Scathing Reviews of The Catcher in the Rye by J.D. Salinger

The Catcher in the Rye by J.D. Salinger is the kind of book you hear about in the general culture even before High School, when most of us read it. I heard about in Elementary School and thought, for the longest time, that it was about baseball (no joke.)
Then in High School, it didn’t get assigned to us. (Got lucky and read To Kill a Mockingbird). Then, when I was in the Army and had lots of time for reading, I decided to read it and frankly, didn’t see what was all the fuss about.

Holden Caulfield seems like a nice enough kid for being as screwed up as he is, but the thing I remember years later is the visit to his favorite teacher where the guy was trying to make it look like he was pinching his nose when he was actually picking it (yeah I know, disgusting). I’ll avoid any similes to these reviews and that particular image, though, oh how it tempts me:

This book is found in just about every maniacs glove compartment after they blow up a building or something. So i decided to give it a shot and see what the hell was so special about it. Well, the answer is nothing…

…and:

Yeah, he makes the occasional intelligent comment, but the book doesn’t even have a plot, okay?

…and:

A quick summary? “An emo pity party”;

…and:

Who decides books are classic? What school board comprised of ancient individuals so out of touch with children decided that this book was literature, and therefore had to be forced down the throats of every teenager? This book is TERRIBLE.

…and:

I quickly tired of the protagonist’s well-heeled puerile whining . I kept thinking, “Grow up, for God’s sake.”

…and:

Old Holden kid is about as interesting as a toothache. Personally, I’ve read cereal boxes that were more compelling and enlightening than this novel.

…and:

This book is pathetic. Many people called it a “classic.” It’s the book that killed John Lennon. Oswald had a copy. [sic] So I thought “What the heck?” I then embarked on four hours of my life spent reading this complete testacle [also sic!] sack of a book; four hours I will not get back, I might add.
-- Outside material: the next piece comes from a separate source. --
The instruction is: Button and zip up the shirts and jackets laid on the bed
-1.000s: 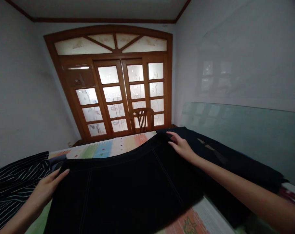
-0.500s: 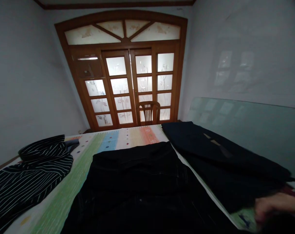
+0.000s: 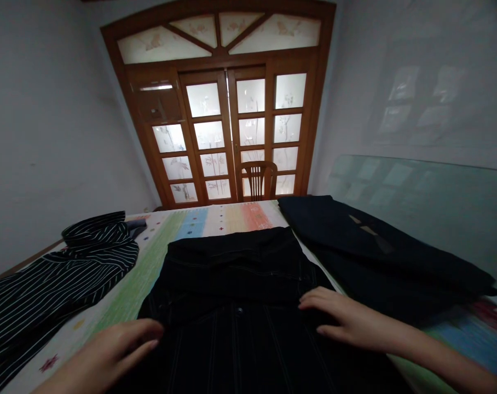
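Note:
A black denim jacket [image 3: 226, 328] with pale stitching and a small metal button lies spread face up in front of me on the patterned bed sheet [image 3: 121, 298]. At its left edge is my left hand [image 3: 115, 347], thumb and fingers apart, fingertips at the cloth. My right hand [image 3: 341, 317] rests over the jacket's right side, fingers spread and slightly curved, thumb apart. Neither hand visibly grips the fabric. The lower part of the jacket runs out of view at the bottom.
On the left lies a black-and-white striped garment [image 3: 96, 262]. A dark folded garment [image 3: 355, 246] with tan marks lies on the right, beside the pale green headboard [image 3: 429, 191]. Beyond the bed stand a wooden chair [image 3: 256, 178] and glazed wooden doors [image 3: 227, 126].
My right hand has moved left from the lower right corner onto the jacket. My left hand has come into view at the lower left. The view has tipped slightly downward.

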`<state>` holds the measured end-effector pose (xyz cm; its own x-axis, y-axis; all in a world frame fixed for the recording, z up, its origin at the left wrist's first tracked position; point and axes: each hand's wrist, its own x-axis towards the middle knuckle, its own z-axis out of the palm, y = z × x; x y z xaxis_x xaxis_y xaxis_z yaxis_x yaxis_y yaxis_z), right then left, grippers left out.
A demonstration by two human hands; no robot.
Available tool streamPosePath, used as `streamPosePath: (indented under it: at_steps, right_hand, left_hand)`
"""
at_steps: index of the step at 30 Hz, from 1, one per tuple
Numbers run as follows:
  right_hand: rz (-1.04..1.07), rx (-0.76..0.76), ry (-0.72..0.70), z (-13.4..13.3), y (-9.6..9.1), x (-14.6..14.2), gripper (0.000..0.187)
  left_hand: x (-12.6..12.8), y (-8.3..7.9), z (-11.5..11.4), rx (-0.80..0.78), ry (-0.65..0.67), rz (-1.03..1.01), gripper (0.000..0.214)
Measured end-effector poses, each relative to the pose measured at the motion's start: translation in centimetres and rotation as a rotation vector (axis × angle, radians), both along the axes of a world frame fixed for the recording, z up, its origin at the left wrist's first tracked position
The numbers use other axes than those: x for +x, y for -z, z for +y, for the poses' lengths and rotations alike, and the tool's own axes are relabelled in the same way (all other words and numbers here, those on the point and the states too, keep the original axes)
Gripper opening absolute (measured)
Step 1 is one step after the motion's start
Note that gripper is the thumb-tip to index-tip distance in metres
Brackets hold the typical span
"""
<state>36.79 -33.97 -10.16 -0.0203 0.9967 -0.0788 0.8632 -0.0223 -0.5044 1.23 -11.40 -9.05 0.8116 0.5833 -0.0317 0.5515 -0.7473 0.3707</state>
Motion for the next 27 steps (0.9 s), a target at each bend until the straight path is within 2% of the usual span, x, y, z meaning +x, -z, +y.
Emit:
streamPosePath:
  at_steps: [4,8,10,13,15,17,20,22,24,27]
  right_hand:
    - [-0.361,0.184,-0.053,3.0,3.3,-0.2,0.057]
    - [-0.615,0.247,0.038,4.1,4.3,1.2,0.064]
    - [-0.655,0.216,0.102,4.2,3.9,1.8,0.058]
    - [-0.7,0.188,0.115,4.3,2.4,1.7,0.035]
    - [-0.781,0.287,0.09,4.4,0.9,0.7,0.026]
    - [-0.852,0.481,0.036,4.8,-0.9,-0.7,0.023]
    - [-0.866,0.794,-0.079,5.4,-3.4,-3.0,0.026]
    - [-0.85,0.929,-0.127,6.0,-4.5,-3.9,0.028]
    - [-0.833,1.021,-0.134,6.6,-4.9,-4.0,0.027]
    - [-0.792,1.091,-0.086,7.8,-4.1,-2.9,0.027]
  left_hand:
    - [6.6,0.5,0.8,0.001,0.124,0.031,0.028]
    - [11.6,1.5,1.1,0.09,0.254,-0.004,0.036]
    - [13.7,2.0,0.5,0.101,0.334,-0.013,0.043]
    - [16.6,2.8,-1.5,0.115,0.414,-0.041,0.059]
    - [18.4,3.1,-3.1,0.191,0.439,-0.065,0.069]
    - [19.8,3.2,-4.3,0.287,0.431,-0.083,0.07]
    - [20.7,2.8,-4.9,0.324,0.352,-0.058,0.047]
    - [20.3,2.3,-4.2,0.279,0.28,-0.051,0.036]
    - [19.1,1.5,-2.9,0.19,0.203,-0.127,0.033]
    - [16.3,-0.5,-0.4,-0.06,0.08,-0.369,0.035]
…and, this review, written from the point of view of Beaver Cleaver as Holden Caulfield:

Hi, I’m Holden Caulfield, but I come off more like the great lost episode from the last year of Leave it to Beaver. They cancelled my crumby show, even if it was phony, and now I’m forced to write this god*** book about the aftermath because I went from a cute kid to an ugly monster who still bats my eyes.